### [Work task]
Below are the entries; give again exactly the lines from the one mentioning "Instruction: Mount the" through the one mentioning "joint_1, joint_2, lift", inclusive.
(Dataset entries Opens)
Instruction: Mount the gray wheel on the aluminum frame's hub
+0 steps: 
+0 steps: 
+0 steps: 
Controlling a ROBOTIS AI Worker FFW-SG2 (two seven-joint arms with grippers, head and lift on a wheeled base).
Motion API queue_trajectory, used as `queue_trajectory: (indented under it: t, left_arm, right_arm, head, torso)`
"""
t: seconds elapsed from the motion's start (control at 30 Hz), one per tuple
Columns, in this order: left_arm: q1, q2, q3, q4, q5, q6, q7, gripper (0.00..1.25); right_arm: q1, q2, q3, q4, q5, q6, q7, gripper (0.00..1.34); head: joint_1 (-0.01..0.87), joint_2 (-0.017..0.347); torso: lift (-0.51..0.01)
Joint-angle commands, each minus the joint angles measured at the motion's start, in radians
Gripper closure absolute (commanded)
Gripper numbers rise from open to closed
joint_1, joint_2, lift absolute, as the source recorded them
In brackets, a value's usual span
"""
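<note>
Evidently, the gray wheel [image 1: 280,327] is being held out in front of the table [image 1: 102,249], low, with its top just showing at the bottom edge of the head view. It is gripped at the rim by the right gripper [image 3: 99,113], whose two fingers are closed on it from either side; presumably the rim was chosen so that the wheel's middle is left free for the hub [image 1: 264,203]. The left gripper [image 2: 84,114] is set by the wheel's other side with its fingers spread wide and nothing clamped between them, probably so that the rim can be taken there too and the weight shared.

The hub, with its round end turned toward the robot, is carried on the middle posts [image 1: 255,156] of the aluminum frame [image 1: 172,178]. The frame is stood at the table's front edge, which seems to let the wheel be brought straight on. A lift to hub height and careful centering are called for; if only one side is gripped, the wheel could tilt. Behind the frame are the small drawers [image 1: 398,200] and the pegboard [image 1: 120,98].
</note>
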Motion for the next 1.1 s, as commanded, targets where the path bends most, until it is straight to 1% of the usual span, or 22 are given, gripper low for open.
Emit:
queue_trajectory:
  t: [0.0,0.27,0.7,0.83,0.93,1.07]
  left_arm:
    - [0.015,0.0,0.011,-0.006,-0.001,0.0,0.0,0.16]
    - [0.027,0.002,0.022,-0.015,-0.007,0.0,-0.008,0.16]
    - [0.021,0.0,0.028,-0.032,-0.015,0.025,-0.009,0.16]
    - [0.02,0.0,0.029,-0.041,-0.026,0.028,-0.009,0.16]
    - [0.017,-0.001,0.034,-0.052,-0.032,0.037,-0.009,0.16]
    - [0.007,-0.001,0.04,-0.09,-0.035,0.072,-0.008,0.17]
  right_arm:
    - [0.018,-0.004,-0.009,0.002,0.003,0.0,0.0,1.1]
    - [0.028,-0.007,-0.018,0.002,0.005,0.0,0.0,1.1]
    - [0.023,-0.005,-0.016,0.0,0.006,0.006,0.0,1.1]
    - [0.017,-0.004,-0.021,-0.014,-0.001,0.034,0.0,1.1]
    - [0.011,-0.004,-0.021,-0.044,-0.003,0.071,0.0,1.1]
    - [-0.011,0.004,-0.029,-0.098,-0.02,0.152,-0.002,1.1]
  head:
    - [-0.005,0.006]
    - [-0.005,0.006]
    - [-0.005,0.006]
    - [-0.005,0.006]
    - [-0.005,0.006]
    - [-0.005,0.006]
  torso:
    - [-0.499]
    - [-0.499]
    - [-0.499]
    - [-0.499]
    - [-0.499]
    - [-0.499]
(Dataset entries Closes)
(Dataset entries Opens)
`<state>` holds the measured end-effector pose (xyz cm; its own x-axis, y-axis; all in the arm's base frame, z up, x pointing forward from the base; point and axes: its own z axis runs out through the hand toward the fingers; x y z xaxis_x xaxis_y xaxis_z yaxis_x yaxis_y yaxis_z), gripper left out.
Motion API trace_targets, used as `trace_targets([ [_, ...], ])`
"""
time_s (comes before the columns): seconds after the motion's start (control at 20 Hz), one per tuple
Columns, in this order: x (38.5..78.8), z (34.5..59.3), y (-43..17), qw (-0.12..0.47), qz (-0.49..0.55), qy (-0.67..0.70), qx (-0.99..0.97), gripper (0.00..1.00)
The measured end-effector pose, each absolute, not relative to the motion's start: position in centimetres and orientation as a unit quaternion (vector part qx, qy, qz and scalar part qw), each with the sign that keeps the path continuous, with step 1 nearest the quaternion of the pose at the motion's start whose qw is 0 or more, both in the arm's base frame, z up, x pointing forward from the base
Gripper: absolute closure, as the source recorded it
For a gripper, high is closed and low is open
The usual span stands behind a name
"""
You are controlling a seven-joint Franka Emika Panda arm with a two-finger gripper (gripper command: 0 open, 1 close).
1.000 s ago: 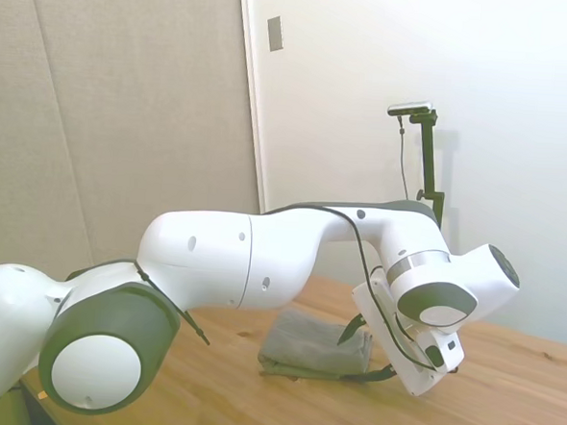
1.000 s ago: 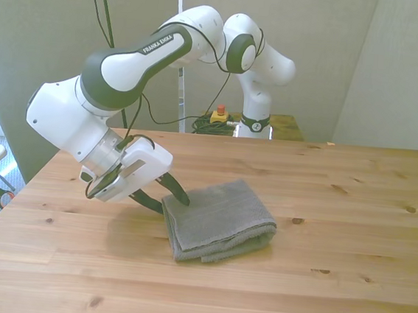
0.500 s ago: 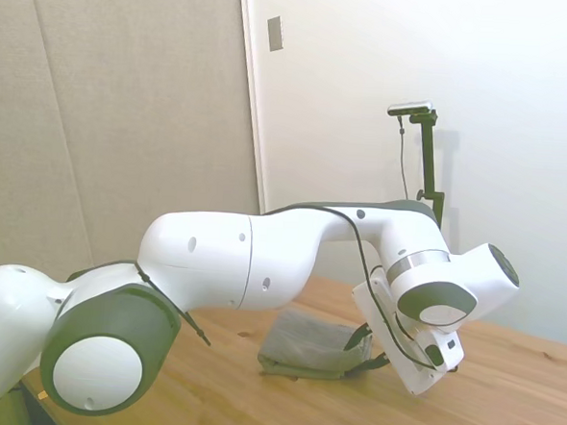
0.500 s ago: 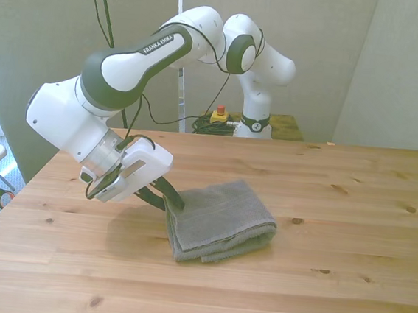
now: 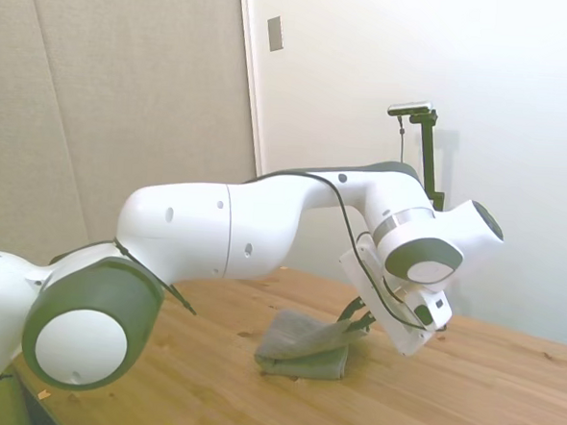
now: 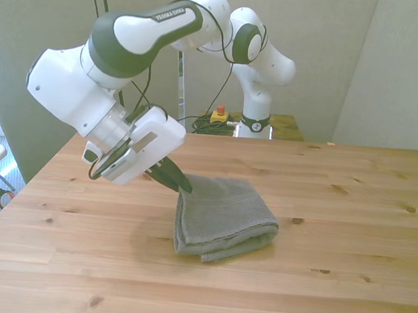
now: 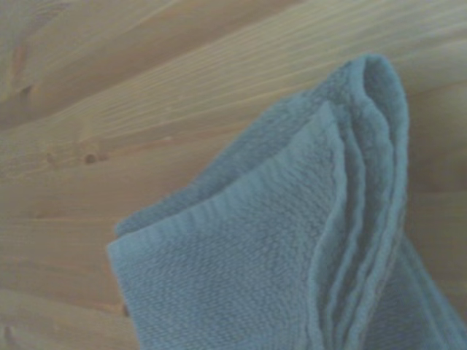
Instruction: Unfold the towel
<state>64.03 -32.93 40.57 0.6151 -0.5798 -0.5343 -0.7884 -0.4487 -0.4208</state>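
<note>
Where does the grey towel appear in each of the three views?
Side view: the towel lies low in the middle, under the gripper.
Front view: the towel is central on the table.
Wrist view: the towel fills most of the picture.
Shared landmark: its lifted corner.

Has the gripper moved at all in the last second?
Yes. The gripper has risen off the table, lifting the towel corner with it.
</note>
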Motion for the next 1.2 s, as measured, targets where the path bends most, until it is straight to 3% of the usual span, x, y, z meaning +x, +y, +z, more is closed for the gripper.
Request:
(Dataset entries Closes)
### [Completed task]
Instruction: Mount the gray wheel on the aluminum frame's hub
+0 steps: 
+0 steps: 
+0 steps: 
Controlling a ROBOTIS AI Worker FFW-SG2 (two seven-joint arms with grippers, head and lift on a wheeled base).
Motion API queue_trajectory, used as `queue_trajectory: (indented under it: t, left_arm, right_arm, head, torso)`
"""
t: seconds elapsed from the motion's start (control at 30 Hz), one per tuple
Columns, in this order: left_arm: q1, q2, q3, q4, q5, q6, q7, gripper (0.00..1.25); right_arm: q1, q2, q3, q4, q5, q6, q7, gripper (0.00..1.34); head: joint_1 (-0.01..0.87), joint_2 (-0.017..0.347); torso: lift (-0.51..0.01)
Joint-angle commands, each minus the joint angles measured at the motion's start, in radians
Gripper closure absolute (commanded)
Gripper numbers rise from open to closed
joint_1, joint_2, lift absolute, as the source recorded them

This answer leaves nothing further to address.